Pull out each line of the data that includes the word "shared".
-------- Recorded information --------
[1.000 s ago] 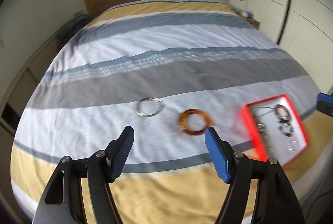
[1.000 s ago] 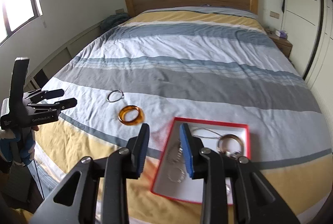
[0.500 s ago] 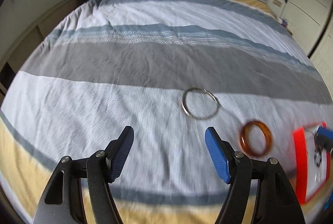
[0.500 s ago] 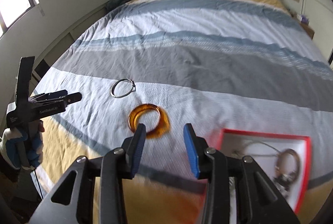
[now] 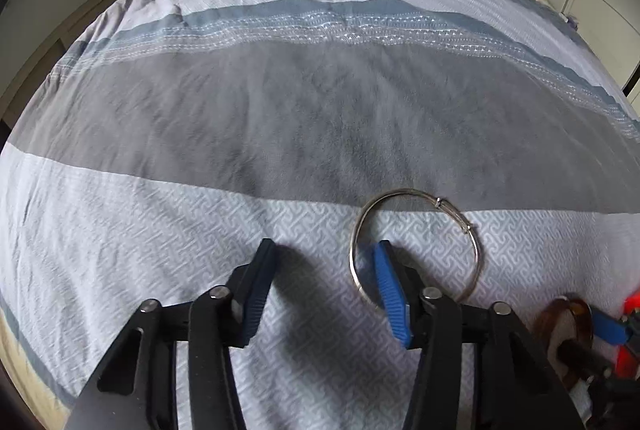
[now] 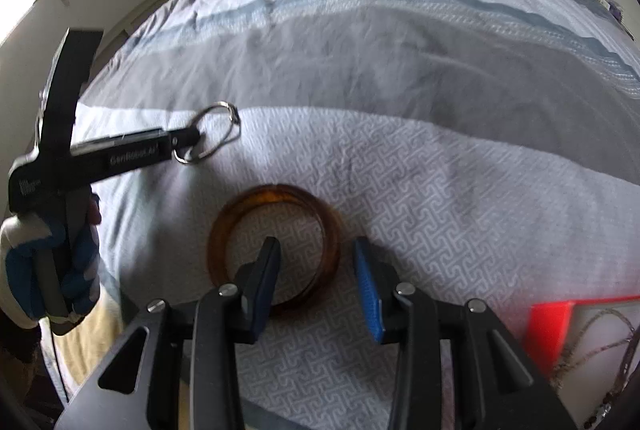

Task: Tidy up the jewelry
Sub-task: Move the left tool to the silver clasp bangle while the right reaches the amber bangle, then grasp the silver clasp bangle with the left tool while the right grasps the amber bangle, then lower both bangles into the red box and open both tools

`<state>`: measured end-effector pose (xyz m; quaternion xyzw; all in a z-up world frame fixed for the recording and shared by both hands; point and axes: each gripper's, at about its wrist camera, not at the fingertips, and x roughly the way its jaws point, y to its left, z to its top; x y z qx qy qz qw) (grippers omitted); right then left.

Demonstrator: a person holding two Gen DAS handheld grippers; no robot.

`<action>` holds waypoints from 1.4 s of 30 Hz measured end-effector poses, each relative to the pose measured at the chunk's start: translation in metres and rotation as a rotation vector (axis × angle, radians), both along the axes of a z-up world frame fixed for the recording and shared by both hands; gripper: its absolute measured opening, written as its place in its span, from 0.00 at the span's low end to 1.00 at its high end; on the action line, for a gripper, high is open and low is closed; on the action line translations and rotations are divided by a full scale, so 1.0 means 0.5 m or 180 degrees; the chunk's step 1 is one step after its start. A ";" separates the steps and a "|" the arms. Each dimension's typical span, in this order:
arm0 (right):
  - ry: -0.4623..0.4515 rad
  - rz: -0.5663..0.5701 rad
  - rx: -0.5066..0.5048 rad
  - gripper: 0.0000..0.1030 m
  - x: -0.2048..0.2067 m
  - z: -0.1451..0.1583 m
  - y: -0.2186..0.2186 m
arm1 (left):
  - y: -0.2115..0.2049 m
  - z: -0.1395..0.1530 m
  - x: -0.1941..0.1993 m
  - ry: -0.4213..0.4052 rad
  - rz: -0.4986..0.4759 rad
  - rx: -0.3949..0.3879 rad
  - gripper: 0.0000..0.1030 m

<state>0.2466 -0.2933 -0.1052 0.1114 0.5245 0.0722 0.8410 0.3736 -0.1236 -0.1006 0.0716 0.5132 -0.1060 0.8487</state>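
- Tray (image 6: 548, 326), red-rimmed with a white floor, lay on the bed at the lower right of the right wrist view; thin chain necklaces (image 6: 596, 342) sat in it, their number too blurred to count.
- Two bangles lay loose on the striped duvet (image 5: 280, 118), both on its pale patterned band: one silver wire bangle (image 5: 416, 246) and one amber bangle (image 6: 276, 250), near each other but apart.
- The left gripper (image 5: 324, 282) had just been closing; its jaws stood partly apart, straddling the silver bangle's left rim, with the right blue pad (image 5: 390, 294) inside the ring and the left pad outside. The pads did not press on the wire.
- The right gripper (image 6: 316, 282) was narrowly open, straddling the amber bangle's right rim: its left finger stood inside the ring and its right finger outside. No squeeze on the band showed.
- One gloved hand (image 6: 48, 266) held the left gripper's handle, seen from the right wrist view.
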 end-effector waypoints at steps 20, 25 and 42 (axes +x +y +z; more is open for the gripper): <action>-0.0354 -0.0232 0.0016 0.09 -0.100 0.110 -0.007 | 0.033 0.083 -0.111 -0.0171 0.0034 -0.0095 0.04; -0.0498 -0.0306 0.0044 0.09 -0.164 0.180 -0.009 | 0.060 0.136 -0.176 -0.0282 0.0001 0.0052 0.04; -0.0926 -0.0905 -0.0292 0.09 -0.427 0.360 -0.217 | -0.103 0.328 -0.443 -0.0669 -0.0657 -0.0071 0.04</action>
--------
--- Task response ---
`<state>`: measured end-effector pose (xyz m; quaternion xyzw; all in a z-up world frame fixed for the recording and shared by both hands; point and axes: each gripper's, at about its wrist camera, not at the fingertips, and x roughly the way its jaws point, y to its left, z to its top; x y z qx qy qz qw) (grippers omitted); right then left.
`<action>` holds waypoints from 1.4 s of 30 Hz measured end-effector poses, each relative to the pose measured at the chunk's start: translation in metres and rotation as a rotation vector (axis × angle, radians), both along the axes of a z-up world frame fixed for the recording and shared by both hands; gripper: its absolute measured opening, written as its place in its span, from 0.00 at the span's low end to 1.00 at its high end; on the action line, for a gripper, high is open and low is closed; on the action line translations and rotations are divided by a full scale, so 1.0 means 0.5 m or 180 degrees; the chunk's step 1 is one step after its start. A ";" separates the steps and a "|" the arms. Each dimension's typical span, in this order:

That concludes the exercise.